Hmmm. I wouldn’t want my existing children to choose the name of a new baby. But - depending on their age - I would want them to be involved and I wouldn’t want to give the new baby a name I knew my existing children actively disliked. Genuine question - would you feel differently if the DSC were biologically yours? I.e if a few years down the line you and your partner have another child and this new baby actively disliked the name, would you take their views into account?

BeingATwatItsABingThing · 27/08/2020 08:54

We haven’t even told DD1(6) what DD2’s name is going to be. She’ll be told once she arrives. She doesn’t get a say in the name and, having witnessed the naming of toys and characters, we’ve made the right decision.

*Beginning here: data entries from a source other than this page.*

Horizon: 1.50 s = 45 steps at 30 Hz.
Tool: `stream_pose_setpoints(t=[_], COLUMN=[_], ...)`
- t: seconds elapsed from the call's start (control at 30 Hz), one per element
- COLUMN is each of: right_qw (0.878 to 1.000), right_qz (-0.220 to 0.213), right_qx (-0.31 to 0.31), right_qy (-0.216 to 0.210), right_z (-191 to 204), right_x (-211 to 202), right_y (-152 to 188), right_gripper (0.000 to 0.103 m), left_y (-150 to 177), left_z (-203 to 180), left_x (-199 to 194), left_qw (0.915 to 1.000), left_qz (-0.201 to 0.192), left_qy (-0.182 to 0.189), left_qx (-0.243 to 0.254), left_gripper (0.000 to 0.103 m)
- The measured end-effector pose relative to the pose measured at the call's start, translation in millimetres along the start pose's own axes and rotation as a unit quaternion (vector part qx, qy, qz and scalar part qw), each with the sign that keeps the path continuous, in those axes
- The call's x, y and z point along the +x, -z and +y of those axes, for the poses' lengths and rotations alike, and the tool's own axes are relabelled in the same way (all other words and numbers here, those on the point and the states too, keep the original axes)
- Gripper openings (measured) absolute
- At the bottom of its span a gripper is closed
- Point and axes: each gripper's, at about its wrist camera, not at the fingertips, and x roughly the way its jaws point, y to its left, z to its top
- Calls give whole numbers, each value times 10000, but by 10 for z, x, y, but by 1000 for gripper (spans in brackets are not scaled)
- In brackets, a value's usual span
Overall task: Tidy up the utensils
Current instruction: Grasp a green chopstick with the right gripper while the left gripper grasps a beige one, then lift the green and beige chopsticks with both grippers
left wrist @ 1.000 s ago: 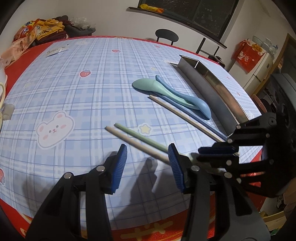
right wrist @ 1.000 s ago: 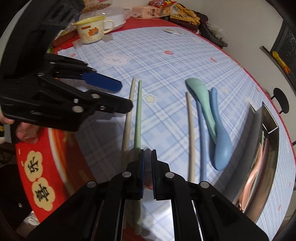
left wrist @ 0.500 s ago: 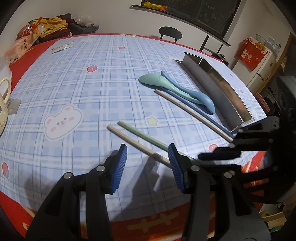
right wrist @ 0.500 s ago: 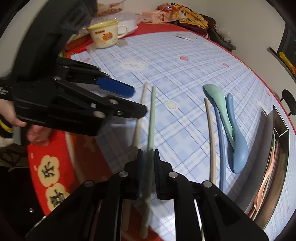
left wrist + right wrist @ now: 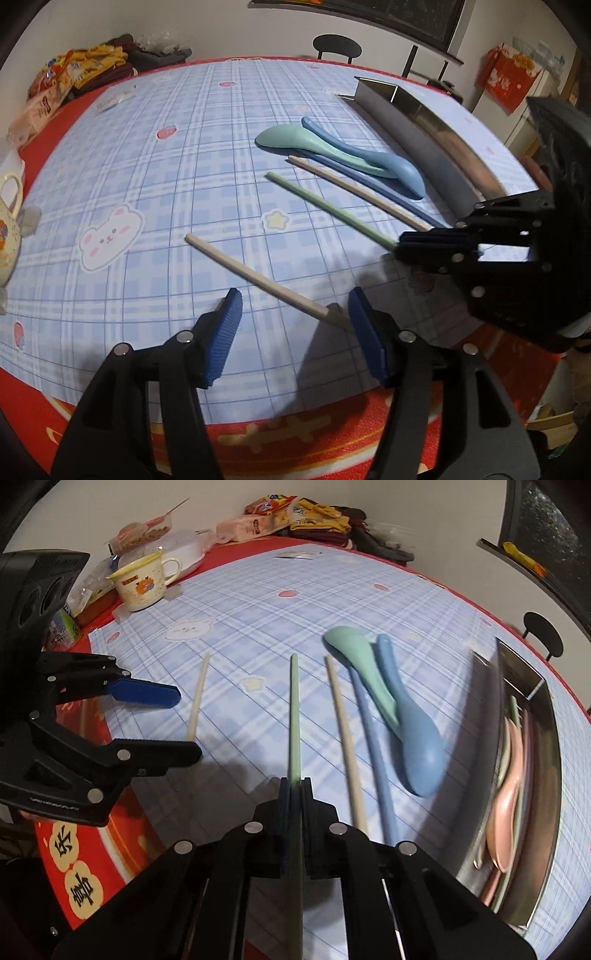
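My right gripper [image 5: 294, 786] is shut on the near part of a green chopstick [image 5: 294, 709], which points away over the checked cloth. In the left wrist view the same green chopstick [image 5: 332, 210] runs into the right gripper [image 5: 436, 245]. My left gripper [image 5: 295, 325] is open and its jaws are still opening. The near end of a beige chopstick [image 5: 255, 275] lies between them, close to the right pad and not pressed. A second beige chopstick [image 5: 343, 731], a blue chopstick [image 5: 373, 746], a green spoon [image 5: 358, 653] and a blue spoon [image 5: 417, 749] lie further right.
A long metal tray [image 5: 554, 775] at the right edge holds pink spoons [image 5: 506, 805] and other utensils. A mug [image 5: 142, 581], snack bags and containers crowd the far left of the table. The red table edge [image 5: 295, 439] runs just below my left gripper.
The green chopstick, which lay beside the beige one, has moved right toward the spoons in the right gripper. The left jaws have spread wider. Both grippers have shifted slightly.
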Motion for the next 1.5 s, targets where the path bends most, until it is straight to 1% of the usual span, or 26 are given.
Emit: stream_pose_setpoints(t=[0.13,0.23,0.27,0.37,0.43,0.5,0.63,0.67,0.7,0.73,0.77,0.87,1.0,1.1,1.2,1.33,1.5], right_qw=[10000,9999,9999,9998,9997,9997,9996,9996,9996,9996,9996,9996,9996,9995,9995,9992,9992], right_qz=[-38,-98,-117,-144,-164,-179,-196,-197,-199,-202,-204,-205,-214,-235,-267,-240,-234], right_qx=[-44,16,38,51,70,88,70,72,76,82,84,93,137,202,130,28,49], right_qy=[-23,-95,-116,-124,-139,-155,-167,-173,-174,-171,-164,-150,-129,-74,140,322,331], right_z=[4,-23,-43,-53,-59,-62,-69,-70,-69,-73,-72,-66,-63,-52,16,94,87], right_x=[-19,-23,-41,-56,-63,-71,-84,-84,-85,-87,-87,-89,-88,-81,-76,-89,-109], right_y=[43,63,88,104,116,128,144,143,144,149,151,150,145,146,154,174,204], right_gripper=[6,6,6,6,6,7,7,7,7,7,7,7,7,7,7,7,7], left_y=[-41,-75,-88,-94,-79,-56,-16,-21,-24,-30,-36,-79,-117,-149,-153,-27,84], left_z=[-89,-113,-134,-221,-237,-268,-314,-318,-321,-314,-294,-220,-180,-145,-127,-208,-210], left_x=[58,91,107,147,140,119,89,85,77,65,65,78,105,129,127,69,24], left_qw=[9994,9993,9991,9977,9976,9974,9973,9975,9977,9979,9982,9988,9982,9976,9968,9930,9913], left_qz=[95,179,222,279,274,365,369,361,317,247,228,193,131,40,-3,-95,-221], left_qy=[-295,-327,-372,-601,-620,-599,-579,-548,-533,-536,-501,-375,-433,-530,-638,-851,-846], left_qx=[122,34,25,156,126,164,245,259,278,282,256,260,383,439,484,817,983], left_gripper=[61,69,70,71,70,69,63,58,50,34,27,17,12,11,13,13,13])
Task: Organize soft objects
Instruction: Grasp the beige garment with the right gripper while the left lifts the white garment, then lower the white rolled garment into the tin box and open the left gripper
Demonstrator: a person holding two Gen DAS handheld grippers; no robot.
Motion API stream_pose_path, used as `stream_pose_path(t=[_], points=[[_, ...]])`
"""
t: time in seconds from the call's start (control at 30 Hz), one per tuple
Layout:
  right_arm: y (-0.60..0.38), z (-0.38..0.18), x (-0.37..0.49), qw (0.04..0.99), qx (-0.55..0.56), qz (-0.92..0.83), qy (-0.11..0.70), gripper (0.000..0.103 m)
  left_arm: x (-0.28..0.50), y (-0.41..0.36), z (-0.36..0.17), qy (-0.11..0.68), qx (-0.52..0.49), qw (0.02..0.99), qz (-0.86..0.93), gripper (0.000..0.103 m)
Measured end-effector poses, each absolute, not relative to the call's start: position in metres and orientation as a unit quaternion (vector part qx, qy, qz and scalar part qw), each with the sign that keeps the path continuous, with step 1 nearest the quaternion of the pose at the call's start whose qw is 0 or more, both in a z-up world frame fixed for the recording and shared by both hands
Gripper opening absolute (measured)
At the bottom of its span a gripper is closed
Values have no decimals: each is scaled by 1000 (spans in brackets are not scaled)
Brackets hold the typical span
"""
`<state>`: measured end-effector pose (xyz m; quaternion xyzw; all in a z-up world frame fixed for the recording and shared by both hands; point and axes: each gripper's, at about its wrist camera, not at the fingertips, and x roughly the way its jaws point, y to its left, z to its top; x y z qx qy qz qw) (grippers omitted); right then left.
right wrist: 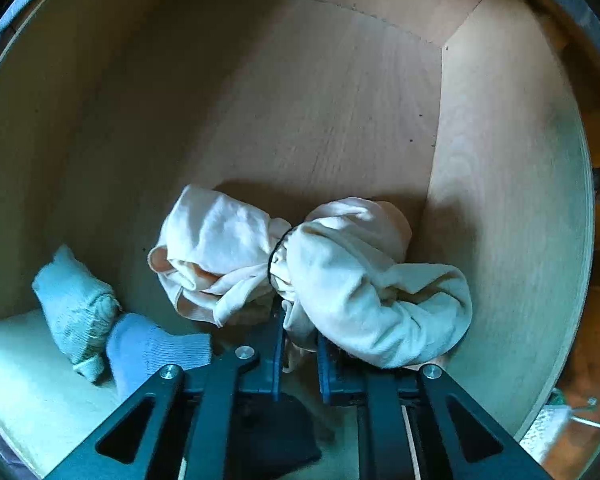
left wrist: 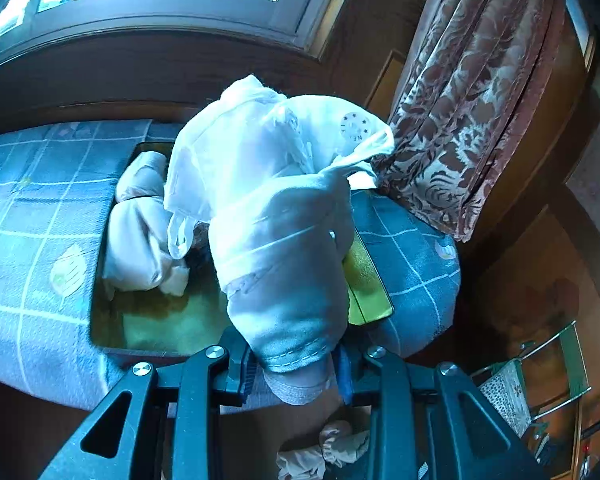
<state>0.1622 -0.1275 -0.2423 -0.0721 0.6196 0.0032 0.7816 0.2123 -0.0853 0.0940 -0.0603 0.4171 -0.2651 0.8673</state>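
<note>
My left gripper (left wrist: 296,368) is shut on a rolled white garment (left wrist: 276,200), which rises in front of the camera and hides the fingertips. Beyond it a green tray (left wrist: 160,328) rests on a blue checked bedspread (left wrist: 32,240), with a cream bundle (left wrist: 136,236) lying in the tray. In the right wrist view I look down into a wooden drawer (right wrist: 500,200). A cream cloth bundle (right wrist: 340,272), tied at its middle with a black band, lies on the drawer floor. My right gripper (right wrist: 299,344) is shut on a fold at its near edge.
A pale green sock roll (right wrist: 76,308) and a blue sock (right wrist: 148,348) lie at the drawer's lower left, and a black cloth (right wrist: 276,432) lies under my right gripper. A patterned curtain (left wrist: 468,120) hangs right of the bed. A small crumpled cloth (left wrist: 332,448) lies below my left gripper.
</note>
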Motion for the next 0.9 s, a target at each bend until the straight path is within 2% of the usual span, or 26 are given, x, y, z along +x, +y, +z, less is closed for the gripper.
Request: stream_pose_path(t=[0.5,0.8,0.9], points=[[-127,-247,160,781,-65,22,621,13,293,-113,55,507,-72,823,-245,31],[-139,-240,157,781,-56,38,621,13,352,-139,33,538,-20,822,-186,32],[-144,-248,155,782,-53,41,620,13,367,-139,23,534,-27,827,-176,37]])
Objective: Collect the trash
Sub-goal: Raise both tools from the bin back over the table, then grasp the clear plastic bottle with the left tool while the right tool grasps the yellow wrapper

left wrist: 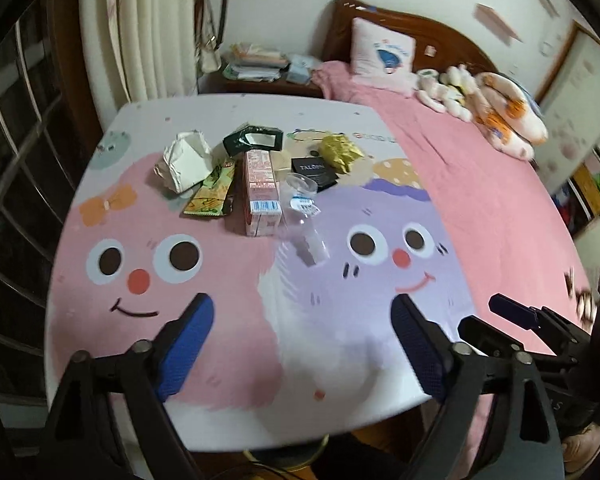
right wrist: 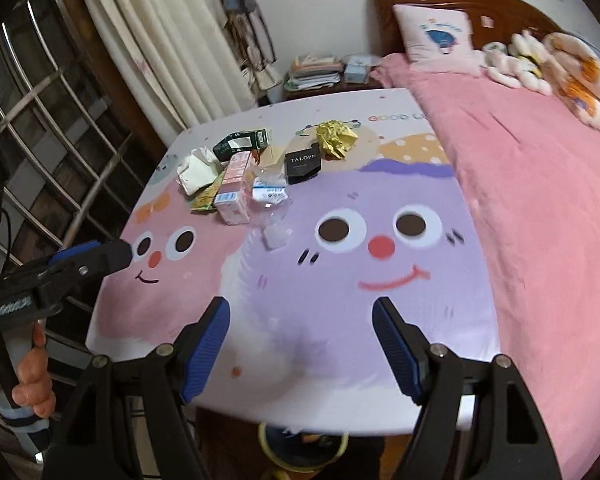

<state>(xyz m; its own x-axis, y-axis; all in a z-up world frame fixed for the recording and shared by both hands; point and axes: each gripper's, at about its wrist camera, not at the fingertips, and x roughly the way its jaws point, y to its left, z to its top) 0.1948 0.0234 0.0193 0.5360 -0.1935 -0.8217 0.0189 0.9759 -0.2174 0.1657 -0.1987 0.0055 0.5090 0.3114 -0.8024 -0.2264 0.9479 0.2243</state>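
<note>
A pile of trash lies at the far side of the cartoon-print table point(left wrist: 140, 380): crumpled white paper point(left wrist: 186, 160), a green snack wrapper point(left wrist: 212, 194), a pink carton point(left wrist: 260, 188), a clear plastic bottle point(left wrist: 304, 220), a black box point(left wrist: 314, 170), gold foil point(left wrist: 340, 152) and a dark green box point(left wrist: 256, 140). My left gripper point(left wrist: 302, 300) hovers open over the table's near half, nothing between its blue pads. In the right wrist view the carton point(right wrist: 234, 192), bottle point(right wrist: 270, 204) and foil point(right wrist: 336, 138) lie well ahead of my open, empty right gripper point(right wrist: 301, 302).
A bed with a pink blanket point(left wrist: 480, 200), a pillow and plush toys borders the table on the right. Behind it stands a nightstand with papers point(left wrist: 256, 66). Window bars point(right wrist: 60, 140) and a curtain are at the left. A yellow-rimmed round thing point(right wrist: 300, 444) sits under the near edge.
</note>
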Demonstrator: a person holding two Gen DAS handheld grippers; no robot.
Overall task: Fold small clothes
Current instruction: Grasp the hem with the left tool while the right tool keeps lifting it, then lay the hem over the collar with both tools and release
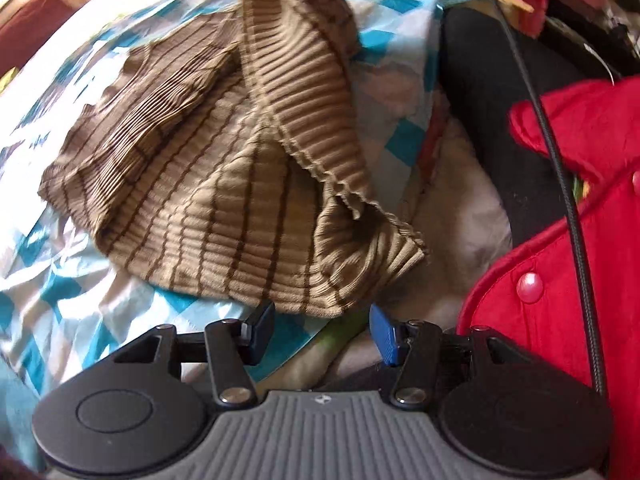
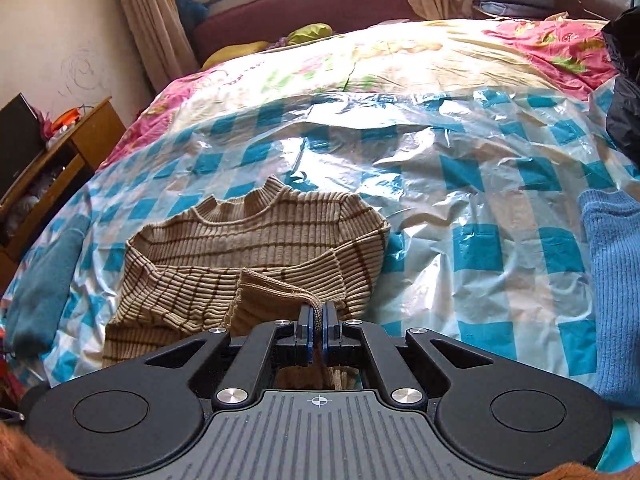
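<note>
Right gripper (image 2: 319, 322) clamped on striped sweater (image 2: 256, 248); left gripper (image 1: 322, 330) agape

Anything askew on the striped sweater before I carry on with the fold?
Yes. The striped sweater lies bunched on the checkered plastic sheet, one flap pinched in the right gripper and draped unevenly. The left gripper is open, holding nothing.

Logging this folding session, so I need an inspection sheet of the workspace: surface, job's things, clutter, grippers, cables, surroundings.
Surface: bed under a blue-checked plastic sheet.
Job's things: tan striped sweater lying partly folded.
Clutter: red garment, blue knit, teal cloth.
Grippers: right gripper shut on the sweater's edge; left gripper open, empty, close to the sweater.
Cables: black cable across the red garment.
Surroundings: wooden cabinet, curtains, window.
</note>
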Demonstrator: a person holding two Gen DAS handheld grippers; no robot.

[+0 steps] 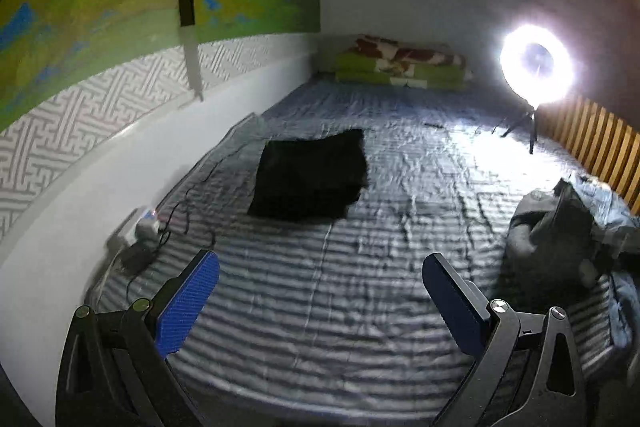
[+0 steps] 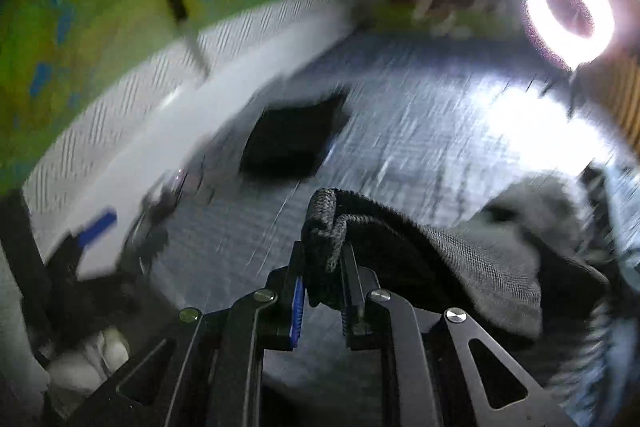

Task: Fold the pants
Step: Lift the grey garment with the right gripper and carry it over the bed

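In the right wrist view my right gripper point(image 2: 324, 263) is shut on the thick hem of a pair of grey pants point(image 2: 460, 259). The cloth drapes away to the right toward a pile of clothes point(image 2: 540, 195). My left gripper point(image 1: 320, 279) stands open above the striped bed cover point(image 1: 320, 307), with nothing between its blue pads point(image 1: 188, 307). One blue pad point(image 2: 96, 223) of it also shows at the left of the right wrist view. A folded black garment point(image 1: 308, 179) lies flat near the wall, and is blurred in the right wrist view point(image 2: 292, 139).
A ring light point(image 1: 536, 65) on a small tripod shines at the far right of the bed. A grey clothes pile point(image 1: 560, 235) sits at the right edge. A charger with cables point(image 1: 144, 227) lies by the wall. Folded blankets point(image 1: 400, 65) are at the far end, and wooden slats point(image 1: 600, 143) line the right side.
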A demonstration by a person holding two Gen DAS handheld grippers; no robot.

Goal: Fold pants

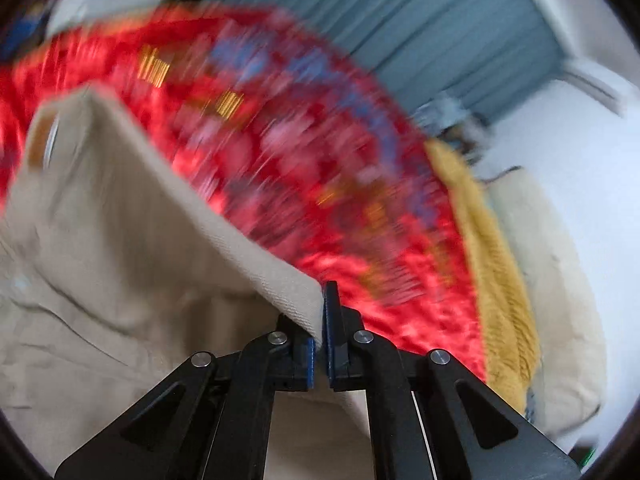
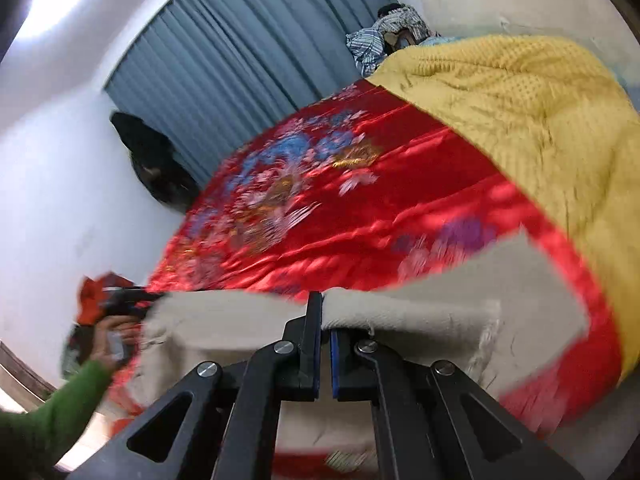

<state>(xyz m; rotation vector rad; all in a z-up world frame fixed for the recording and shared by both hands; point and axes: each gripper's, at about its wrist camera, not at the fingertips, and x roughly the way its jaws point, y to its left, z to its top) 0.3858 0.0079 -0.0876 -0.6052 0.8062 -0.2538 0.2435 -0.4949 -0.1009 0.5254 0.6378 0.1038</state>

Your DSC also shouldn’t get a day and your DH needs to support you with that.

Kittykat93 · 27/08/2020 08:55

I wouldnt have told them before the baby is born. When the baby is born just introduce them as their name. They don't have a say ffs.

WaltzingBetty · 27/08/2020 08:57

If it's important to your DH that the SC contribute then he can sacrifice his family name in the middle. If he doesn't want to do that then it's clear he wants you to make a sacrifice for his children that he's not willing to. Fuck that.

You've chosen a name together and that is the name.

FWIW - it's best not to share baby names prior to arrival for exactly this reason - everyone will have an opinion or try and make suggestions or change your mind.

It's your baby and your name and he needs to start being a partner as well as a dad.